Response by poster: > Do the bulbs flicker when they're supposed to be on, or when they're supposed to be off?

It's just one of the bulbs, and it's when it's on.

We've had these light switches for two or three years and it's been fine until now, if that's relevant.

I'll try switching that bulb for a standard one, and try the flickering bulb in another lamp.
posted by The corpse in the library at 3:57 PM on December 5, 2011


If they're flickering when they're on, the illumination in your switches is most unlikely to be the direct cause. When an illuminated switch is on, it just connects its terminals together the same way as an ordinary switch. The only difference between an illuminated switch and an ordinary one from the lamp's point of view is that the illuminated switch will draw a very small current through the lamp when the switch is off.

Also, if I understand your description correctly, you've got two lights controlled by the same switches and only one of them is flickering. That would pretty much rule out the switches as the cause of the problem, leaving wiring/receptacles or bulbs as the fault possibilities.

If you swap the two bulbs and the flickering follows the bulb, you've got a faulty bulb. If the flickering stays with the same receptacle, you've got a faulty receptacle or faulty wiring.

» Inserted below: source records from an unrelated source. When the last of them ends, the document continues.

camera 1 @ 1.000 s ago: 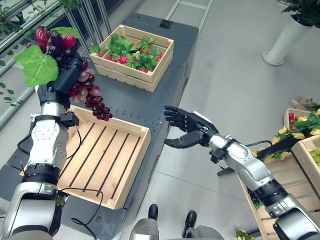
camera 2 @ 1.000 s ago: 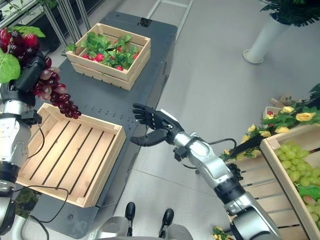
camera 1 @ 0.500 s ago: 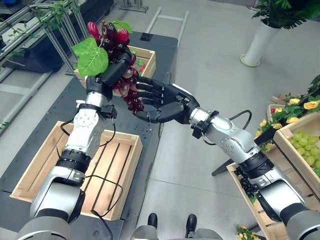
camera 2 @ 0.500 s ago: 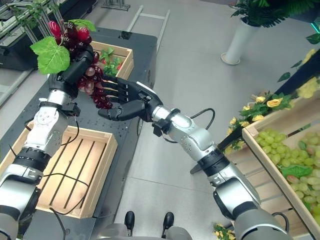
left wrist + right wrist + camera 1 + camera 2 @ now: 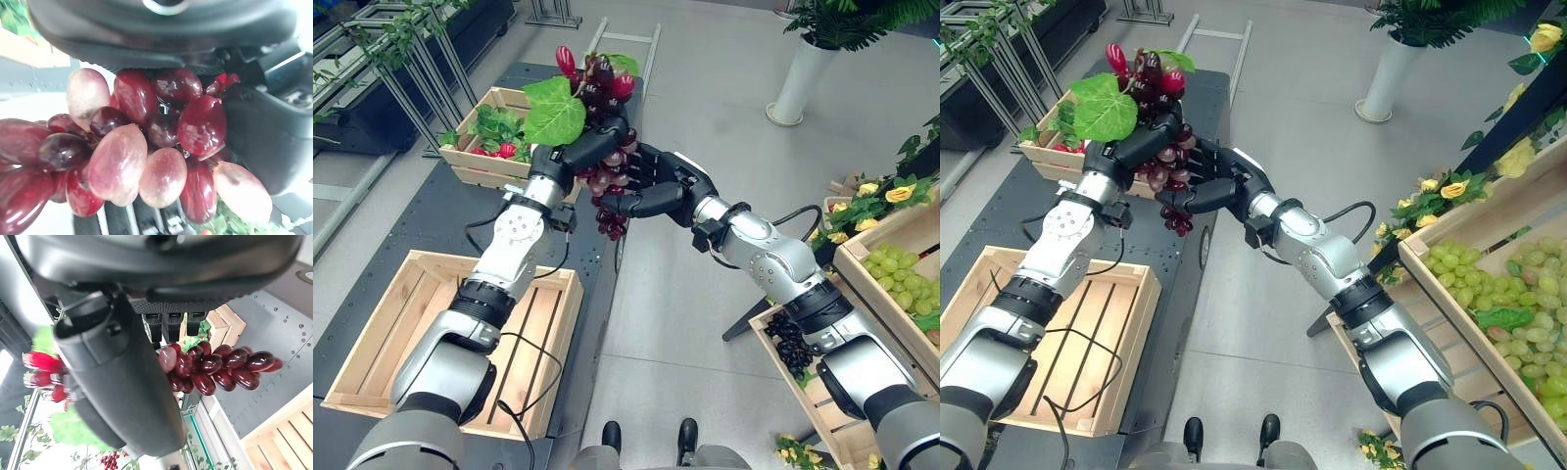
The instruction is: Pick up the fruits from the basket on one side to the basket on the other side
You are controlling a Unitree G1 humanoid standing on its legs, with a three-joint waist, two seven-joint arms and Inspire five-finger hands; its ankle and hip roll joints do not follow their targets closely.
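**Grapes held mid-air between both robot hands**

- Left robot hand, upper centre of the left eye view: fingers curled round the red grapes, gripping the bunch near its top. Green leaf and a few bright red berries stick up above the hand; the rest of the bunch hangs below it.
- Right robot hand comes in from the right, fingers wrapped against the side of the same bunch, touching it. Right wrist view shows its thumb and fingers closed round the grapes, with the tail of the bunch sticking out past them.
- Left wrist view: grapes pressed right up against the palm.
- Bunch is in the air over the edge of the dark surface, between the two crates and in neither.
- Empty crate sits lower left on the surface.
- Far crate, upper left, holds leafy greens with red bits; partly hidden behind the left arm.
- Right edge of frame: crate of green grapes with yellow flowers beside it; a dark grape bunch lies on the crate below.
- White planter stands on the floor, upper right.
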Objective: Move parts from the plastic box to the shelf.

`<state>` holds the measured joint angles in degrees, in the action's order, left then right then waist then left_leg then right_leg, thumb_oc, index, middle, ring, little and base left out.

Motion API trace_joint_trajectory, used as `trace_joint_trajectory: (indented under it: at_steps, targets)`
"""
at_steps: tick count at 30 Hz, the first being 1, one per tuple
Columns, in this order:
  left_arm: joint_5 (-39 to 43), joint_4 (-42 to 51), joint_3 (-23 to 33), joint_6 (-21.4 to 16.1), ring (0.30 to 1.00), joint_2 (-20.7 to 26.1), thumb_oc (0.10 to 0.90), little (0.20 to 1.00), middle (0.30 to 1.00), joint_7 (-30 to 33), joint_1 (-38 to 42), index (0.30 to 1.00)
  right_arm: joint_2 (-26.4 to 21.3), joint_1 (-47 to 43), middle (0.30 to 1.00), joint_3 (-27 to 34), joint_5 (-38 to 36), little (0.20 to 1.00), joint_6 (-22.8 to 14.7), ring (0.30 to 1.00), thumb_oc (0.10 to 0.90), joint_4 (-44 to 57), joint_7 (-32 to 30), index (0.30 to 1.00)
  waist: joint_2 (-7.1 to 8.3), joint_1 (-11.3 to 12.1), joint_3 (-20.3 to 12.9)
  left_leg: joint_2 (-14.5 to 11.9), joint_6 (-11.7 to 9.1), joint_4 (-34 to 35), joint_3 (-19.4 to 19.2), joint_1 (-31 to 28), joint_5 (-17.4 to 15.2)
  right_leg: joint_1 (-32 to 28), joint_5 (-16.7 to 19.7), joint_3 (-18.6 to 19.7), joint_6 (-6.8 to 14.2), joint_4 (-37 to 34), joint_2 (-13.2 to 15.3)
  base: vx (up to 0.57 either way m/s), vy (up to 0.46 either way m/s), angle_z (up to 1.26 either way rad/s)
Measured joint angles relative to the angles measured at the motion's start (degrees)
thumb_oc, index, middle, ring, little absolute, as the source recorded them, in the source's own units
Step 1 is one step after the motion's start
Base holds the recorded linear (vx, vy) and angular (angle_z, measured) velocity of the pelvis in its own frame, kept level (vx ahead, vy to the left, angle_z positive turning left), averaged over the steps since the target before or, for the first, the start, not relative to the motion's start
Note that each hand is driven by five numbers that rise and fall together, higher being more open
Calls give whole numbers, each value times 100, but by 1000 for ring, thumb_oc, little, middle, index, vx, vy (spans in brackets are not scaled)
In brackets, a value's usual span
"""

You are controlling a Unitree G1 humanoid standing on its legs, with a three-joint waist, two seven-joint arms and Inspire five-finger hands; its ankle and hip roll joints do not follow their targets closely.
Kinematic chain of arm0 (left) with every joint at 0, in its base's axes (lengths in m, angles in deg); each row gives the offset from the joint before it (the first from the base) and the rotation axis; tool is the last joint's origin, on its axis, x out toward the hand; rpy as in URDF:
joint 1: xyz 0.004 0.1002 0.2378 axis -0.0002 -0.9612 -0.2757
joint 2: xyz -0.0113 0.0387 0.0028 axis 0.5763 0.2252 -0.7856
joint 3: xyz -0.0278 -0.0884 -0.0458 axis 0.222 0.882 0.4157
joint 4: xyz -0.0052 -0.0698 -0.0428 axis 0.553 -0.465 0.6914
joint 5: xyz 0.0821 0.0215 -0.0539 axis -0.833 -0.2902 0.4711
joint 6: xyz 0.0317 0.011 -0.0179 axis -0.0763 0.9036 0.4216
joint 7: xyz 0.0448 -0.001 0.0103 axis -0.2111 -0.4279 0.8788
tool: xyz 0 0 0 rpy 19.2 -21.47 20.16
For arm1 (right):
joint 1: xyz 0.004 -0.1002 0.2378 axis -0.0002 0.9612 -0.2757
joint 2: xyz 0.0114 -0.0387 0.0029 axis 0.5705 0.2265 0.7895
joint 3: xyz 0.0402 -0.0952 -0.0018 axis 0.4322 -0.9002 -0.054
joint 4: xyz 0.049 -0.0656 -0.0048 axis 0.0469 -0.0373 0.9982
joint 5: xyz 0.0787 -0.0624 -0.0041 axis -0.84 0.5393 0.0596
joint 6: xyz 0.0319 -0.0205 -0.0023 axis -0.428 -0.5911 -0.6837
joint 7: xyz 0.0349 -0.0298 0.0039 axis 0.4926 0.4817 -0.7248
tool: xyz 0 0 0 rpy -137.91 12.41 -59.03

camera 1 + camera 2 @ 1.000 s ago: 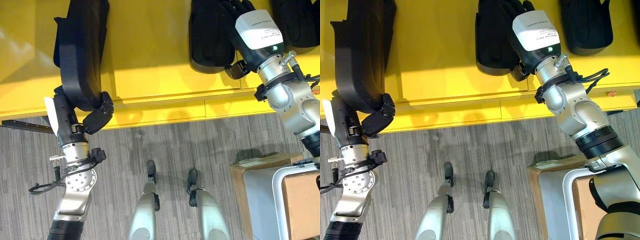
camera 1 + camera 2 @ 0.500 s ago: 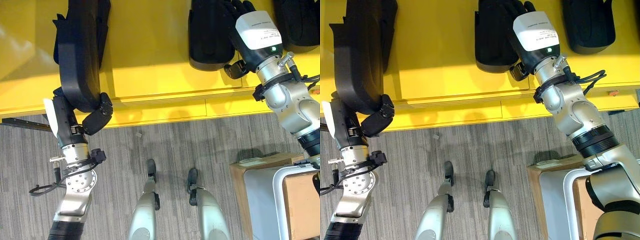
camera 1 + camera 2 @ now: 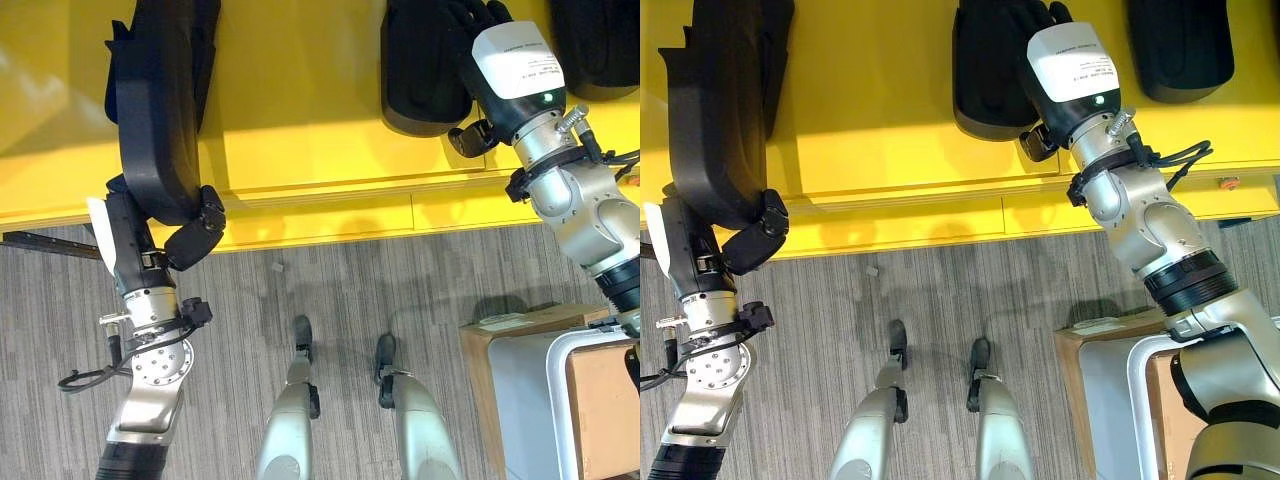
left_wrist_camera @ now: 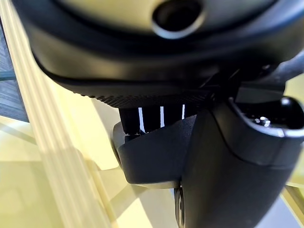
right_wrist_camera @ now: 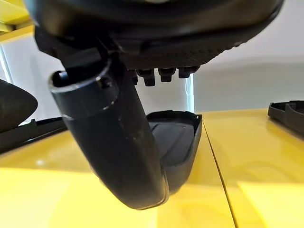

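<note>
- Black part [image 3: 155,110]: my left hand [image 3: 190,235] curls round its lower end, holding it over the yellow shelf [image 3: 300,120].
- Second black part [image 3: 985,70] lies on the shelf, my right hand [image 3: 1035,25] on it; its grip I cannot tell.
- Third part [image 3: 1180,45] lies just beside.

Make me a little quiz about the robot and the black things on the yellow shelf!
1. True or false: the left hand has its fingers round a long black part.
2. What colour is the shelf? A red, B yellow, C green.
3. Fill in: the right hand reaches to a second black part that lies on the ____.
Key: 1 true; 2 B; 3 shelf.
</note>
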<state>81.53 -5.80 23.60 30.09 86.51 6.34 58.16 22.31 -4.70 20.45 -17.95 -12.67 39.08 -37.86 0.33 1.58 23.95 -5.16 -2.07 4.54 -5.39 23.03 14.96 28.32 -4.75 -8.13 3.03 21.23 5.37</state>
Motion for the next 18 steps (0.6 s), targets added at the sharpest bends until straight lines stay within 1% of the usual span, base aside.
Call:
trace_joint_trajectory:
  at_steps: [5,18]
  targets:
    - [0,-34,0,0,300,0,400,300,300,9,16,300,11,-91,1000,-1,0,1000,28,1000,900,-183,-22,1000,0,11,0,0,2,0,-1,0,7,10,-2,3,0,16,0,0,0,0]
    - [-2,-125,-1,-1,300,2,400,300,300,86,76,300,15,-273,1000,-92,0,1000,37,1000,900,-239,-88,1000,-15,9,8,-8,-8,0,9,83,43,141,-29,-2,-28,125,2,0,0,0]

The most common receptacle faults are corrosion and loose wires. If you shine a strong torch into the receptacle and see anything other than bright metal on the contacts where the bulb goes in, try scouring those contacts with a small bit of sandpaper. You will want to turn your electricity off at the breaker before doing this, as your illuminated switches might not isolate you sufficiently to avoid a shock.

Checking a ceiling receptacle for loose wiring connections should be no more difficult than replacing a switch, though access will be more awkward.